Beginning with the line that holds "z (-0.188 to" and finishing with the line that holds "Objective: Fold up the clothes", repeat the listing exactly, leaving every picture out.
*** DATA EXCERPTS ***
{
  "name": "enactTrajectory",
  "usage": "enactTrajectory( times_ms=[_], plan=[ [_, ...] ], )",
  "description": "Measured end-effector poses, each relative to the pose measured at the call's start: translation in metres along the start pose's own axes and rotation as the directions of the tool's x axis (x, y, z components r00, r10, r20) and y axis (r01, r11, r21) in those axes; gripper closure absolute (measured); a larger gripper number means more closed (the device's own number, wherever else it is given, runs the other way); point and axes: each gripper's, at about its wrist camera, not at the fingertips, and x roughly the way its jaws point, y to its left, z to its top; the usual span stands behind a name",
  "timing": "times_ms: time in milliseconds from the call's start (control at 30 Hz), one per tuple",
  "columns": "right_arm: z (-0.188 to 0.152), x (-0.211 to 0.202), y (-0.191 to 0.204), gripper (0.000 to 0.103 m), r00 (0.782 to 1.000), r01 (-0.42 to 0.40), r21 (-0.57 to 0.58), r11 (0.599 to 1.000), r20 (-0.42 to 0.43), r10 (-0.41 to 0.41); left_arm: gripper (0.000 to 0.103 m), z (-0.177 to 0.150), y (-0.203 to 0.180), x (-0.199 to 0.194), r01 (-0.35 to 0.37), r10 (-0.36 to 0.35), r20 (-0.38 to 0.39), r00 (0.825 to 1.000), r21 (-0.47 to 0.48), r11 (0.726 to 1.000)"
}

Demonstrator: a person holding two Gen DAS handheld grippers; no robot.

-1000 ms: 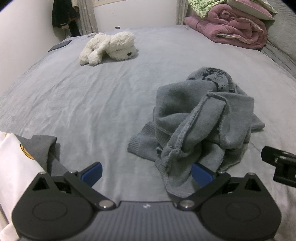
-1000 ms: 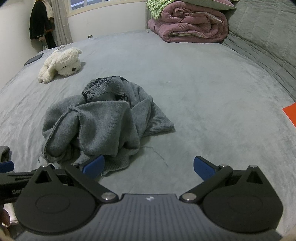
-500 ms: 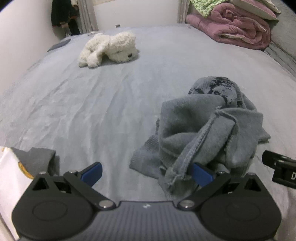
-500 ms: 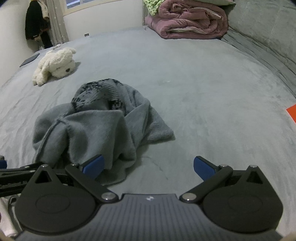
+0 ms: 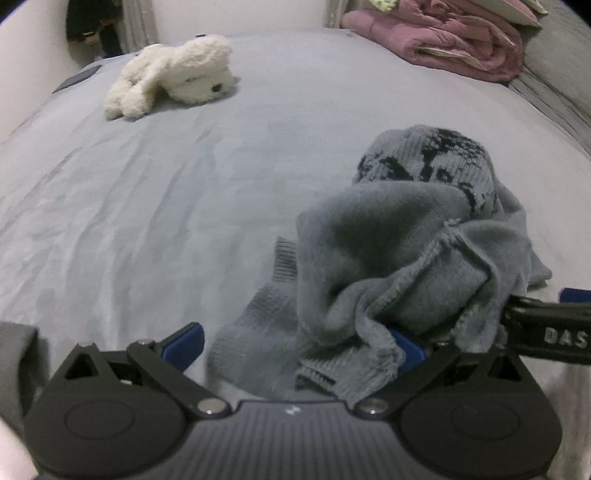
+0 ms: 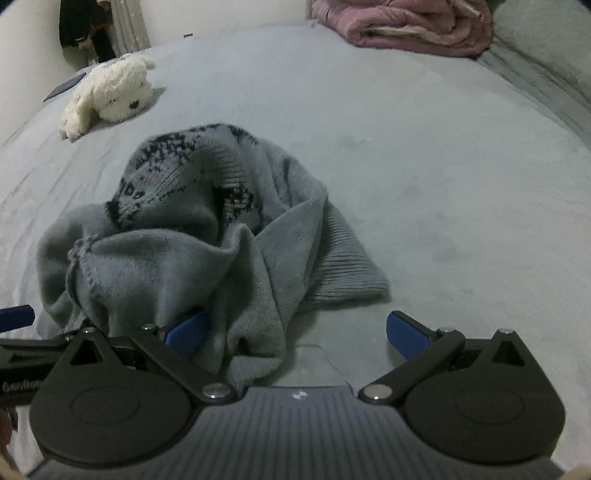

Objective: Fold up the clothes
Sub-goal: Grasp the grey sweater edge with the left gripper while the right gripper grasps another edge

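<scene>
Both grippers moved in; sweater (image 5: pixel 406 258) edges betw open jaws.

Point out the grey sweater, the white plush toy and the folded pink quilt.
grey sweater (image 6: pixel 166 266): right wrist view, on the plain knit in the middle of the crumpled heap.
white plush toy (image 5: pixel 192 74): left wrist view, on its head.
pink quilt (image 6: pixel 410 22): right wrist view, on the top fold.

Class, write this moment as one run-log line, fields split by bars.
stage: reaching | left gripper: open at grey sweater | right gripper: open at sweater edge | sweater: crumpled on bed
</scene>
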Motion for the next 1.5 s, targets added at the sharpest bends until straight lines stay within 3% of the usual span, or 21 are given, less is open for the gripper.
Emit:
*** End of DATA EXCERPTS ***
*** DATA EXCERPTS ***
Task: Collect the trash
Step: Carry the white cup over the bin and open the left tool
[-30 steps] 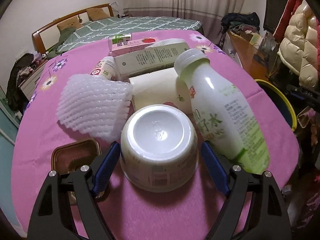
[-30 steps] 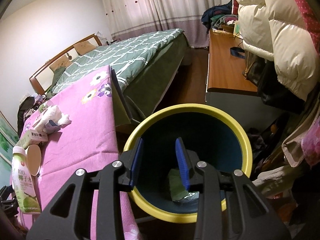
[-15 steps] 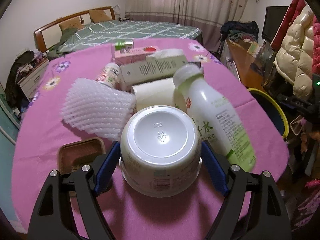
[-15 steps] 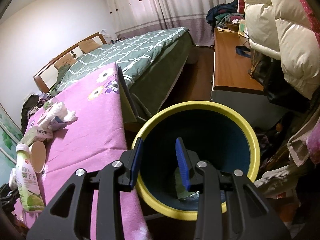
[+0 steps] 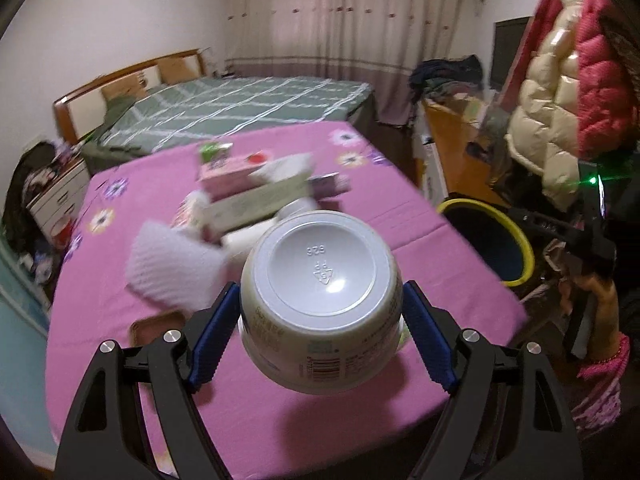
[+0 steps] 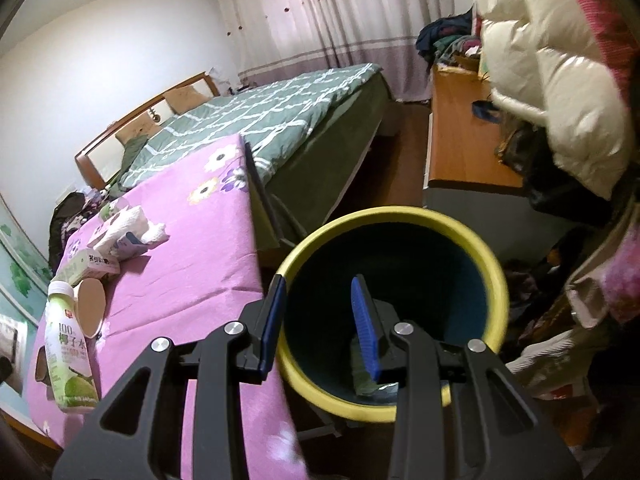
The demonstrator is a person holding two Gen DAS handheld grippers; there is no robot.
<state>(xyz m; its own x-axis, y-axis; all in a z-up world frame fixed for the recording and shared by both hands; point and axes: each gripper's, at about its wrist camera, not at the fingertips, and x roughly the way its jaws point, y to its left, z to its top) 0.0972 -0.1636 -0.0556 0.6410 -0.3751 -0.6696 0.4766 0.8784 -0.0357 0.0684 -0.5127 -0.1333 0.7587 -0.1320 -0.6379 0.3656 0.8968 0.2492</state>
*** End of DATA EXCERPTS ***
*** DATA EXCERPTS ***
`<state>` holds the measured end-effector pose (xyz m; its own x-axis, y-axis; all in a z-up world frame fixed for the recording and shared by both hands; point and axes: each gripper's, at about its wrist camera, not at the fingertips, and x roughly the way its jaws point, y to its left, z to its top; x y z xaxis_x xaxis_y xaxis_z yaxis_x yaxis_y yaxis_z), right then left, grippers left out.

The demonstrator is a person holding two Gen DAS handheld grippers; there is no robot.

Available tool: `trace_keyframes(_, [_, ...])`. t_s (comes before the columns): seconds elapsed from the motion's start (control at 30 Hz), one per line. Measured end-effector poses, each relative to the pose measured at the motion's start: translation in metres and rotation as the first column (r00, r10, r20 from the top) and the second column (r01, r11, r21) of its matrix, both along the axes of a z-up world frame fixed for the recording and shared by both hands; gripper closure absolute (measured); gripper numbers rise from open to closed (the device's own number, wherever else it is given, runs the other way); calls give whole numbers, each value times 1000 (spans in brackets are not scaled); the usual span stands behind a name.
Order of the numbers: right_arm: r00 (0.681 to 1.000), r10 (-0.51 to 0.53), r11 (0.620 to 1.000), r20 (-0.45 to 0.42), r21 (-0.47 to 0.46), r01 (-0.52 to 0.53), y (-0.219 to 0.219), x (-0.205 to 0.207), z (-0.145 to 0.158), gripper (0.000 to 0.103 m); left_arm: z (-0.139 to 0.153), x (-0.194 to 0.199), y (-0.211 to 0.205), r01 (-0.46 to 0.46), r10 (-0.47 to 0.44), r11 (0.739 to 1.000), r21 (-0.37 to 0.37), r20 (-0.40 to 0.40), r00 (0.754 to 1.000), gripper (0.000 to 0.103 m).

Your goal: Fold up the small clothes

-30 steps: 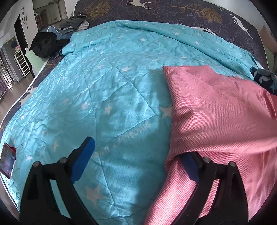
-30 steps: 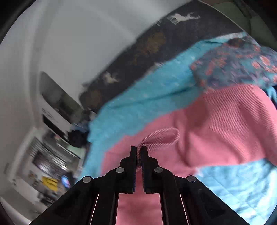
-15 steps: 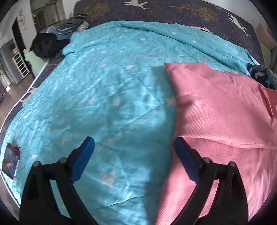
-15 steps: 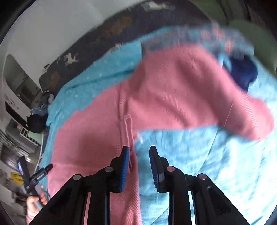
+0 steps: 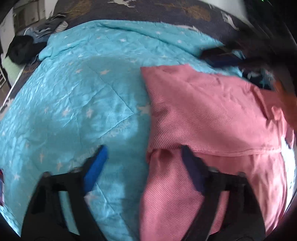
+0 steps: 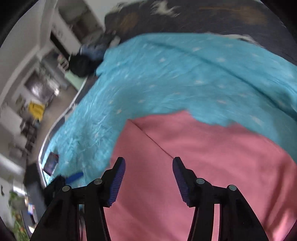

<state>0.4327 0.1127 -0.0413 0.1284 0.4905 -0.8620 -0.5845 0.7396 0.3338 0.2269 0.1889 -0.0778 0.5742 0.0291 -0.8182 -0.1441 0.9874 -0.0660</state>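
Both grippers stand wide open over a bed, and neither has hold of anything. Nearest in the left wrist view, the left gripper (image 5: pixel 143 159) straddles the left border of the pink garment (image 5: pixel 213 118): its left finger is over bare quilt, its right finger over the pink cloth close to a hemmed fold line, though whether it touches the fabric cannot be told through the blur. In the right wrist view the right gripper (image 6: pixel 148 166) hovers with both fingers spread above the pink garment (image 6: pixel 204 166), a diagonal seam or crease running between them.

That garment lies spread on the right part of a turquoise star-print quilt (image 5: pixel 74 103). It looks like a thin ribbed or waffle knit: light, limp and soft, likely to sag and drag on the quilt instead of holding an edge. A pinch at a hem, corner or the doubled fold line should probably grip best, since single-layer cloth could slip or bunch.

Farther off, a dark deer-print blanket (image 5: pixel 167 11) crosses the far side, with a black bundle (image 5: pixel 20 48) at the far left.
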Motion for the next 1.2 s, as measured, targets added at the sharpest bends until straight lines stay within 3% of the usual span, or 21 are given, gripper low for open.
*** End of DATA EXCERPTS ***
• FINAL ANSWER:
  "columns": "right_arm: z (-0.188 to 0.152), x (-0.211 to 0.202), y (-0.191 to 0.204), gripper (0.000 to 0.103 m), r00 (0.782 to 1.000), r01 (-0.42 to 0.40), r21 (-0.57 to 0.58), r11 (0.599 to 1.000), r20 (-0.42 to 0.43), r10 (-0.41 to 0.41); left_arm: gripper (0.000 to 0.103 m), z (-0.177 to 0.150), y (-0.203 to 0.180), x (-0.199 to 0.194), r01 (-0.35 to 0.37), r10 (-0.36 to 0.35), r20 (-0.38 to 0.39), r00 (0.825 to 1.000), r21 (-0.47 to 0.48), r11 (0.726 to 1.000)"
}

Demonstrator: a person holding two Gen DAS handheld grippers; no robot.

-1000 ms: 
-1000 ms: 
-500 ms: 
-500 ms: 
+0 ms: 
+0 ms: 

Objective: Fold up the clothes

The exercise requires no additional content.